The garden hummed with stories. Some were told on the tours that wove along fragrant paths, past yellow elder, cinnamon, bamboo and eucalyptus trees. Some were told without words, in fluttering orange phrases, in a part of the garden where nectar plants attract butterflies.

Some were told in impromptu horticultural lessons.

"What kind of tree is this?" asked 9-year-old Melanie Ferran, a studious girl with long, flowing hair, holding a potted seedling.

"It's a loquat tree," replied Debi Bowen, a science educator for the schools district of Palm Beach County, her hands smudged with soil from planting and distributing seedlings at the event. "It's a fruit tree."

The young student lit up at the prospect that her tiny plant might bear fruit within two years. She has come to appreciate the matters of the Florida soil and its harvests. As a member of the garden club at Wynnebrook Elementary School in West Palm Beach, young Melanie has helped plant a vegetable garden at the nearby Elks Lodge 1352.

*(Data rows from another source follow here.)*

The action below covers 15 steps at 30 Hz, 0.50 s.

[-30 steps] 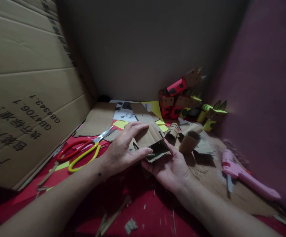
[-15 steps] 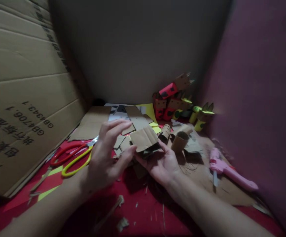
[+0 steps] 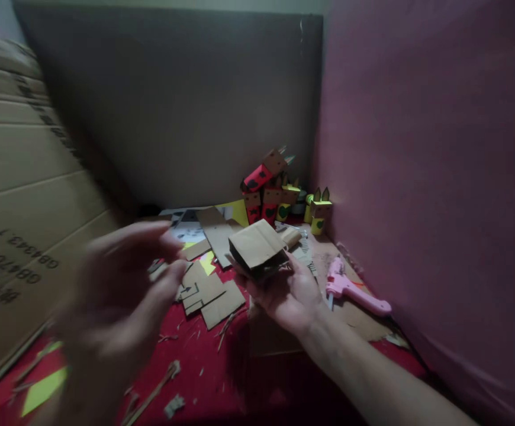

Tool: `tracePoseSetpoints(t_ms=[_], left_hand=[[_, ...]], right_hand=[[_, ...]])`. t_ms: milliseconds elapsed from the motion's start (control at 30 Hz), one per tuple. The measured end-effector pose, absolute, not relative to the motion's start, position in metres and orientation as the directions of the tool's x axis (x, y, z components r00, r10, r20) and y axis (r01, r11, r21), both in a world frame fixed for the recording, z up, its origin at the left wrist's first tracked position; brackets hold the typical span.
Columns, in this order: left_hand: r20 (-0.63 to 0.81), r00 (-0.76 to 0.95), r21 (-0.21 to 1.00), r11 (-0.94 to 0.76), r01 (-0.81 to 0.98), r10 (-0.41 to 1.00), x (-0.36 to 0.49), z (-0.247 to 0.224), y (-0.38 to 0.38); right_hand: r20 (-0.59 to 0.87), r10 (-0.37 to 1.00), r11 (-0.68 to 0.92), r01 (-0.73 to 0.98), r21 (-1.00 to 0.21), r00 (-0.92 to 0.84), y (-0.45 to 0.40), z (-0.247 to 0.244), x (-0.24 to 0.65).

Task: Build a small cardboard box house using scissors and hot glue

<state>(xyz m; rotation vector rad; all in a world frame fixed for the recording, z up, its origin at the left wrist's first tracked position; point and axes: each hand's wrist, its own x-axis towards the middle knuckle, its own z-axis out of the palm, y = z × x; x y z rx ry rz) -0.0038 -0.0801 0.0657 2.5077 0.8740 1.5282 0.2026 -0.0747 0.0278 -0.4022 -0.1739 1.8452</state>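
Observation:
A small folded cardboard box (image 3: pixel 260 242) with a dark open side rests in my right hand (image 3: pixel 290 293), whose palm is turned up beneath it and whose fingers support its underside. My left hand (image 3: pixel 128 290) is raised on the left, smeared by motion. Its thumb and fingers are apart, with nothing visible held between them. Behind its fingertips lie flat cardboard pieces (image 3: pixel 202 284), some with dark drawn lines. The red and yellow scissors are not visible.
Several red and yellow figures with cardboard heads (image 3: pixel 272 198) stand at the back. A pink glue gun (image 3: pixel 359 293) lies on cardboard at the right. Scraps litter the red surface (image 3: pixel 213 378). A large carton (image 3: pixel 22 195) stands left, a pink wall right.
My left hand has moved left, away from the cardboard box. My right hand still holds the box, now turned differently. The view has shifted to the right, and the scissors have dropped out of sight.

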Motion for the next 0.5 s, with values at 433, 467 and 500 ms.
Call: tracePoseSetpoints(t_ms=[433,467,500], left_hand=[[0.022,0.840,0.928,-0.323,0.185,0.543,0.032,0.047,-0.028],[0.060,0.820,0.911,-0.367,0.188,0.569,0.032,0.045,-0.027],[0.107,0.800,0.890,-0.415,0.187,0.591,0.032,0.042,-0.025]], right_hand=[[-0.244,0.837,-0.547,-0.723,-0.421,-0.491,-0.092,0.016,0.216],[-0.263,0.839,-0.544,-0.719,-0.432,-0.477,-0.093,0.017,0.218],[-0.276,0.842,-0.539,-0.708,-0.455,-0.463,-0.095,0.016,0.219]])
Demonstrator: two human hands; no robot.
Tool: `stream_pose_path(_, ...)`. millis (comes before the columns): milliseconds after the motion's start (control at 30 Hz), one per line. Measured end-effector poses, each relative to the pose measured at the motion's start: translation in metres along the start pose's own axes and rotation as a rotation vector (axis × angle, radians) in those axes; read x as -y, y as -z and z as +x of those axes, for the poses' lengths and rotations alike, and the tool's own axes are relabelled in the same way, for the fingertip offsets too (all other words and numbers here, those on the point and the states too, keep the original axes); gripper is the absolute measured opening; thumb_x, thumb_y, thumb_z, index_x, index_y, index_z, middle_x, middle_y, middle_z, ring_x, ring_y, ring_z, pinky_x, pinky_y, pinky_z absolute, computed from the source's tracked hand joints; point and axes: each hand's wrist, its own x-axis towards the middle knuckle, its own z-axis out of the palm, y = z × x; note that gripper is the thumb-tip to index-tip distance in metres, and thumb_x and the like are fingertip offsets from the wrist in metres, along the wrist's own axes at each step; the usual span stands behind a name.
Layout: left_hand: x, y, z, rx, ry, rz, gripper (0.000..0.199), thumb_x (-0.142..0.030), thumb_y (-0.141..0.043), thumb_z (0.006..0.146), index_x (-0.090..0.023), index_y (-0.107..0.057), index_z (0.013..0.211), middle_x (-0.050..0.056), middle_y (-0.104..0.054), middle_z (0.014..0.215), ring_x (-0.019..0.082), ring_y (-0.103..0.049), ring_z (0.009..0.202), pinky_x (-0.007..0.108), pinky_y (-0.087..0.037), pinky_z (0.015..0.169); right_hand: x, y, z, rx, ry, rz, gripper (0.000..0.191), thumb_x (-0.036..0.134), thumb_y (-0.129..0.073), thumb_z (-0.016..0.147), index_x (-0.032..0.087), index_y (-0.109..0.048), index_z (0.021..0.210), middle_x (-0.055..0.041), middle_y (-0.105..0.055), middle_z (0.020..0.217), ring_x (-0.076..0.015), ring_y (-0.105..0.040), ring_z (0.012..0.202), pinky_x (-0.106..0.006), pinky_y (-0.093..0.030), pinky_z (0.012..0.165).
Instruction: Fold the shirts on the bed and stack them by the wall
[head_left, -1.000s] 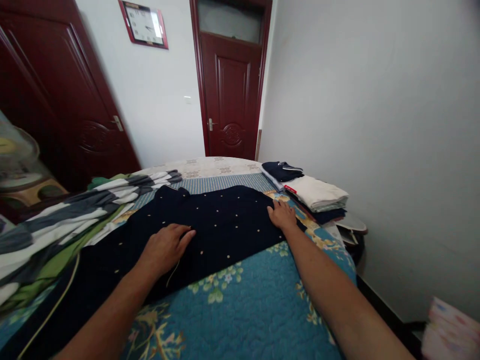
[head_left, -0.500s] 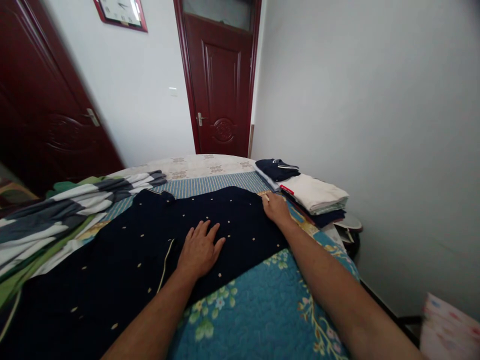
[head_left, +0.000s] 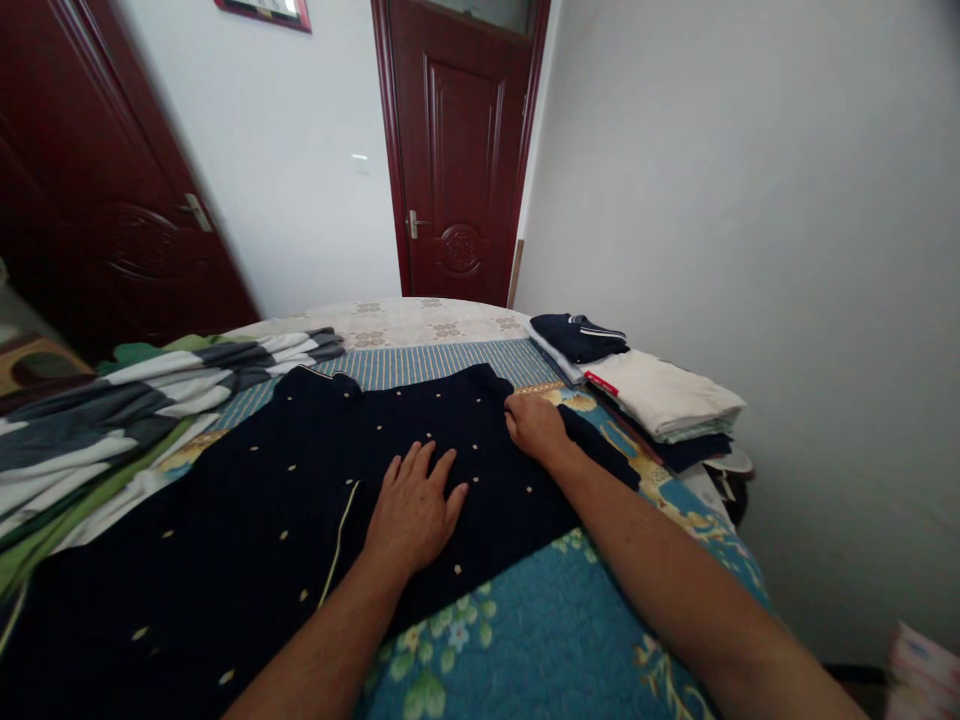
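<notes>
A navy shirt [head_left: 247, 520] with small pale motifs and thin yellowish piping lies spread over the bed. My left hand [head_left: 416, 505] rests flat on its middle, fingers apart. Farther right, my right hand [head_left: 536, 428] is closed on the shirt's cloth near the far right side, with the fingertips curled under and partly hidden. A dark flap of cloth [head_left: 600, 445] sticks out beyond my right forearm, lying on the patterned bedspread. The shirt's collar [head_left: 319, 380] points toward the far side.
A blue floral bedspread [head_left: 517, 630] covers the bed. Folded clothes [head_left: 667, 395] are stacked at the right edge by the wall. Rumpled striped cloth [head_left: 172, 390] and green cloth [head_left: 90, 520] lie at left. A dark red door [head_left: 461, 150] stands beyond.
My right hand has drawn the shirt's right side slightly inward, and a dark flap now shows to its right. My left hand stays flat on the shirt. The view has tilted down slightly.
</notes>
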Motion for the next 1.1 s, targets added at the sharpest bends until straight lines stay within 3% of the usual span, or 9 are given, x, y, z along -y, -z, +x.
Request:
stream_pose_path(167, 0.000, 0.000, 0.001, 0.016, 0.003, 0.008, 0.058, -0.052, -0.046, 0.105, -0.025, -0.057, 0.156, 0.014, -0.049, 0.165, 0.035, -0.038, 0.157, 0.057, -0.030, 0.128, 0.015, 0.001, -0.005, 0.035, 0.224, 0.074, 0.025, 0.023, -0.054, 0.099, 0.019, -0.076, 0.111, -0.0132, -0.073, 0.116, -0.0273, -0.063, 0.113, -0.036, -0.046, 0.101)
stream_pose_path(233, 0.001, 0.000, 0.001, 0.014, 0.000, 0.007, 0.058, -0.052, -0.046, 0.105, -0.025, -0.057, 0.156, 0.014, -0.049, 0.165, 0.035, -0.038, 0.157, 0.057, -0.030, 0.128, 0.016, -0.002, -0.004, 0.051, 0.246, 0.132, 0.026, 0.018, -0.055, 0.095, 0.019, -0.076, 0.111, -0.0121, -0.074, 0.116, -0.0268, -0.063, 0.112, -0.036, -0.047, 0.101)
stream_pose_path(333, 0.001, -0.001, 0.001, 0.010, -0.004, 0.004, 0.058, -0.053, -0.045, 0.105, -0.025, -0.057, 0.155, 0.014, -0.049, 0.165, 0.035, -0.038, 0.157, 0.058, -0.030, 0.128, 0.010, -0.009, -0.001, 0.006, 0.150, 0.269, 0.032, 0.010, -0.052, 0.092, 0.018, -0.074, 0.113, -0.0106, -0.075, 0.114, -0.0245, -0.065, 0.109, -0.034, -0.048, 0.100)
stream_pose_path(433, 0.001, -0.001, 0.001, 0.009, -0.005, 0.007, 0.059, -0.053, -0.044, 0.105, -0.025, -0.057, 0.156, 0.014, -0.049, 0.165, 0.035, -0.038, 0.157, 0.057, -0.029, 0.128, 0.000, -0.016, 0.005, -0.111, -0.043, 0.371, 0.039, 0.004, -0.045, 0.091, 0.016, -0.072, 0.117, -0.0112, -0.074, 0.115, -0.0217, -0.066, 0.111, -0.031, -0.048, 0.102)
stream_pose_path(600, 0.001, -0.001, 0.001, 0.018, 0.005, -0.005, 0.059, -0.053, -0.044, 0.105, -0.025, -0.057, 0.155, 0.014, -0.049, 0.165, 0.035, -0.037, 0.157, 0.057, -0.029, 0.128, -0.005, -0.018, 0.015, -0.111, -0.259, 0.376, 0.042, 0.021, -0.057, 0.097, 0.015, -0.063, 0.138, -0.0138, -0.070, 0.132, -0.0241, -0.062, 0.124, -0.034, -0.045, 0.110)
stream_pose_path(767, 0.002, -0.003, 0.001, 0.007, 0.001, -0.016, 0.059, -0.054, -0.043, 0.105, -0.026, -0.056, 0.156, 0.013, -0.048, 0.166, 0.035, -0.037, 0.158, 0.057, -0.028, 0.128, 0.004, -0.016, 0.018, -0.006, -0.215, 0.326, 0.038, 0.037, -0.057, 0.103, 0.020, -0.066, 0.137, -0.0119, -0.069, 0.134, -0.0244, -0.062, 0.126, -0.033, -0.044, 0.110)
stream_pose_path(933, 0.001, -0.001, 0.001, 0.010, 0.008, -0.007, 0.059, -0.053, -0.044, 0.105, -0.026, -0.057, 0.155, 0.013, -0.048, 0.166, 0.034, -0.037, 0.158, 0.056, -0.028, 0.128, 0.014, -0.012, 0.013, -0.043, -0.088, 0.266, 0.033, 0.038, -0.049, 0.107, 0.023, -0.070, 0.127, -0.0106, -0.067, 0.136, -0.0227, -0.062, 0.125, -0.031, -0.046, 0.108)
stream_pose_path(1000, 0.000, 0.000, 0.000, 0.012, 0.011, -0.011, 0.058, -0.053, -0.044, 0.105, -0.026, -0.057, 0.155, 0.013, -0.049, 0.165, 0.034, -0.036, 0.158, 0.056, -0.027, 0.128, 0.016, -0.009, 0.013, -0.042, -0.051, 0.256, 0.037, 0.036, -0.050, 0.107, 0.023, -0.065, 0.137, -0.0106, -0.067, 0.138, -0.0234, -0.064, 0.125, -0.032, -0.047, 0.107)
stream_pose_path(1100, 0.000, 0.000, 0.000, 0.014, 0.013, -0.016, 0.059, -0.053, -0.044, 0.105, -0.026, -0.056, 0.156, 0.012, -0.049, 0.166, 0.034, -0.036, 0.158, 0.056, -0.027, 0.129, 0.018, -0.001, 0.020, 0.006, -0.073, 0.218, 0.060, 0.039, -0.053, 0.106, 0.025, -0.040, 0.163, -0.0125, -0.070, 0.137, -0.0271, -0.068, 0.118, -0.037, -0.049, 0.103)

Ask her what she likes most about the garden experience and, after a thoughtful pause, she'll say, "I like weeding the garden."

Clear across the botanical garden Sunday, her club was represented in colorful drawings in honor of Arbor Day. At the booth where they were displayed, gardener Barbara Hadsell proudly showed the students' artwork. She leads the Wynnebrook garden club of 28 fourth and fifth graders with her husband Tim, who built the school garden at the Elks Lodge, where he is a member.

Once a week, she walks with the students to the lodge garden, where last fall they planted corn, tomatoes, broccoli, cabbage, green beans, peas, peppers, eggplant and a variety of herbs.

"We pick our tomatoes ripe off the vine. They're delicious – the kids loved them," says Hadsell, a district director for the Florida Federation of Garden Clubs. "We're having fresh corn on the cob this Tuesday, right from our garden."

Across the path from her booth, officials of the Florida Forest Service distributed literature about the difference between "bad fires" and "good fires," as well as information on the state's native trees.

"Florida native trees are more drought tolerant and they help sustain our wildlife," said Mark Torok, a senior forester for the service's Everglades district.

He offered the example of the paradise tree. It's a generous tree that doesn't demand premium soil or much water. It can grow in wastelands, in uninviting terrain where fruits and vegetables might wither. It turns large quantities of carbon dioxide into clean oxygen, produces nutrient-rich seeds and termite-resistant timber.

In the spring and through the summer, notes Torok, the tree's new growth gives off a lovely orange flush across the branches.

For now, the young, green paradise tree grows a world away from the snowy north, the storm-weary Pacific Northwest and the tornado-bracing Midwest. It takes root not in a wasteland, but in rich, native soil, in paradise.